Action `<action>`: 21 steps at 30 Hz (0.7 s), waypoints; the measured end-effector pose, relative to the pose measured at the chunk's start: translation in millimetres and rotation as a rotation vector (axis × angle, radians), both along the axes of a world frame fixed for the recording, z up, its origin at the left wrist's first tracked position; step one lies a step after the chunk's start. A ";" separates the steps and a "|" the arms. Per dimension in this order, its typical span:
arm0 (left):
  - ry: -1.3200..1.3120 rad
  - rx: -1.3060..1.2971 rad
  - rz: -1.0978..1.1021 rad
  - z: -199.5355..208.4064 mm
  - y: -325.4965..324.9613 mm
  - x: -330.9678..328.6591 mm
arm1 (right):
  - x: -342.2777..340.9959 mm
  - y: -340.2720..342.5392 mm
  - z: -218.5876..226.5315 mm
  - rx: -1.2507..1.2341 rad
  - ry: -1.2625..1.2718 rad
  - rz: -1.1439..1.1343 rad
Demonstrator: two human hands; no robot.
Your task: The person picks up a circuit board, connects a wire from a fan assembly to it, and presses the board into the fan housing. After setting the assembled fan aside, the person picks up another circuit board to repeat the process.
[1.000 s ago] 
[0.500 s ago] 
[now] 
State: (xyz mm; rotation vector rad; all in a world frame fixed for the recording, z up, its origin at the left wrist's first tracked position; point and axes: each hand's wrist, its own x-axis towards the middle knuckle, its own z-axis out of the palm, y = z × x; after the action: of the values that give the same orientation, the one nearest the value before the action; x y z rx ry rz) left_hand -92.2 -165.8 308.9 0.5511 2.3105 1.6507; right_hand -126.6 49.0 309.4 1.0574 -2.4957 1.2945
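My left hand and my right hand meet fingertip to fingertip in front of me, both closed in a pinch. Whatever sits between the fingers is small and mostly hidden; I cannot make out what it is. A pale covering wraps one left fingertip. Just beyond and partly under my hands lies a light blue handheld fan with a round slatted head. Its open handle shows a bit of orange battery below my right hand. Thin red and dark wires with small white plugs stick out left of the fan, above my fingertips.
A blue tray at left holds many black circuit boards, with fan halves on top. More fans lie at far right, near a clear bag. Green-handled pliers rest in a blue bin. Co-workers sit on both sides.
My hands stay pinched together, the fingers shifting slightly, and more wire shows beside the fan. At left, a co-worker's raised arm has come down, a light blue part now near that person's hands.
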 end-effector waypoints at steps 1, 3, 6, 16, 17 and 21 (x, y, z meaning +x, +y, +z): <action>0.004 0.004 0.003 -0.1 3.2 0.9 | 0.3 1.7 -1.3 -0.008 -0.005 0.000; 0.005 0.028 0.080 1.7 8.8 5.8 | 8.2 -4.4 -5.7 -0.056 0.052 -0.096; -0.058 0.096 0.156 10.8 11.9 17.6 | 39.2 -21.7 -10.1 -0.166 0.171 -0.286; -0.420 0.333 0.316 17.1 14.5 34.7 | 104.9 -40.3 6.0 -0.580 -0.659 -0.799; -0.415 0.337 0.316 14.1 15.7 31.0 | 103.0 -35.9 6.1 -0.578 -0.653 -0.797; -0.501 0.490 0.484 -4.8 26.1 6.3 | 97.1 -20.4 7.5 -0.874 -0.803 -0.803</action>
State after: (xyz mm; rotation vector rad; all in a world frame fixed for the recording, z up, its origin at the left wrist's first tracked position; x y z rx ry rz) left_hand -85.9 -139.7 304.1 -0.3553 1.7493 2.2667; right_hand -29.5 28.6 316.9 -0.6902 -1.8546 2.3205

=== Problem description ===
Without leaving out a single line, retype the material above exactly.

=== Output of the exercise ===
Action `<action>`: 21 steps at 30 Hz (0.7 s), waypoints; the measured end-effector pose, relative to the pose measured at the chunk's start: translation in millimetres and rotation as a rotation vector (axis × angle, radians), both along the axes of a world frame fixed for the recording, z up, its origin at the left wrist's first tracked position; step one lies a step after the chunk's start. A ";" separates the steps and a "|" the arms. Per dimension in this order, its typical span:
arm0 (left):
  - ry: -1.3200..1.3120 rad
  - rx: -1.3060..1.2971 rad
  - rz: -1.0978..1.1021 rad
  - z: -199.5355..208.4064 mm
  - y: -325.4965..324.9613 mm
  - x: -330.9678..328.6591 mm
arm1 (right):
  - x: -342.2777..340.9959 mm
  - y: -340.2720..342.5392 mm
  - z: -218.5876..226.5315 mm
  - rx: -1.2507..1.2341 rad
  - ry: -1.2625..1.2718 rad
  - rz: -1.1439..1.1343 rad
Demonstrator: two human hands; no robot.
Your task: The person picks up a circuit board, connects a wire from a fan assembly to it, and presses the board into the fan housing. After setting the assembled fan aside, the person picks up another circuit board to repeat the process.
[1.000 s ago] 
[0.500 s ago] 
[now] 
State: (xyz mm; rotation vector rad; all in a world frame fixed for the recording, z up, its origin at the left wrist's first tracked position; point and axes: each hand's wrist, its own x-axis towards the middle knuckle, its own z-axis out of the palm, y = z × x; after the action: of the values that give the same orientation, the one nearest the value before the action; x y z rx ry rz) left_hand -92.2 -165.8 308.9 0.5511 2.3105 1.6507; right_hand -126.6 49.0 309.4 1.0574 -2.4957 1.2945
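My left hand and my right hand meet fingertip to fingertip in front of me, both closed in a pinch. Whatever sits between the fingers is small and mostly hidden; I cannot make out what it is. A pale covering wraps one left fingertip. Just beyond and partly under my hands lies a light blue handheld fan with a round slatted head. Its open handle shows a bit of orange battery below my right hand. Thin red and dark wires with small white plugs stick out left of the fan, above my fingertips.
A blue tray at left holds many black circuit boards, with fan halves on top. More fans lie at far right, near a clear bag. Green-handled pliers rest in a blue bin. Co-workers sit on both sides.
My hands stay pinched together, the fingers shifting slightly, and more wire shows beside the fan. At left, a co-worker's raised arm has come down, a light blue part now near that person's hands.
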 end-effector waypoints at steps 1, 3, 6, 16, 17 and 21 (x, y, z meaning +x, +y, +z): <action>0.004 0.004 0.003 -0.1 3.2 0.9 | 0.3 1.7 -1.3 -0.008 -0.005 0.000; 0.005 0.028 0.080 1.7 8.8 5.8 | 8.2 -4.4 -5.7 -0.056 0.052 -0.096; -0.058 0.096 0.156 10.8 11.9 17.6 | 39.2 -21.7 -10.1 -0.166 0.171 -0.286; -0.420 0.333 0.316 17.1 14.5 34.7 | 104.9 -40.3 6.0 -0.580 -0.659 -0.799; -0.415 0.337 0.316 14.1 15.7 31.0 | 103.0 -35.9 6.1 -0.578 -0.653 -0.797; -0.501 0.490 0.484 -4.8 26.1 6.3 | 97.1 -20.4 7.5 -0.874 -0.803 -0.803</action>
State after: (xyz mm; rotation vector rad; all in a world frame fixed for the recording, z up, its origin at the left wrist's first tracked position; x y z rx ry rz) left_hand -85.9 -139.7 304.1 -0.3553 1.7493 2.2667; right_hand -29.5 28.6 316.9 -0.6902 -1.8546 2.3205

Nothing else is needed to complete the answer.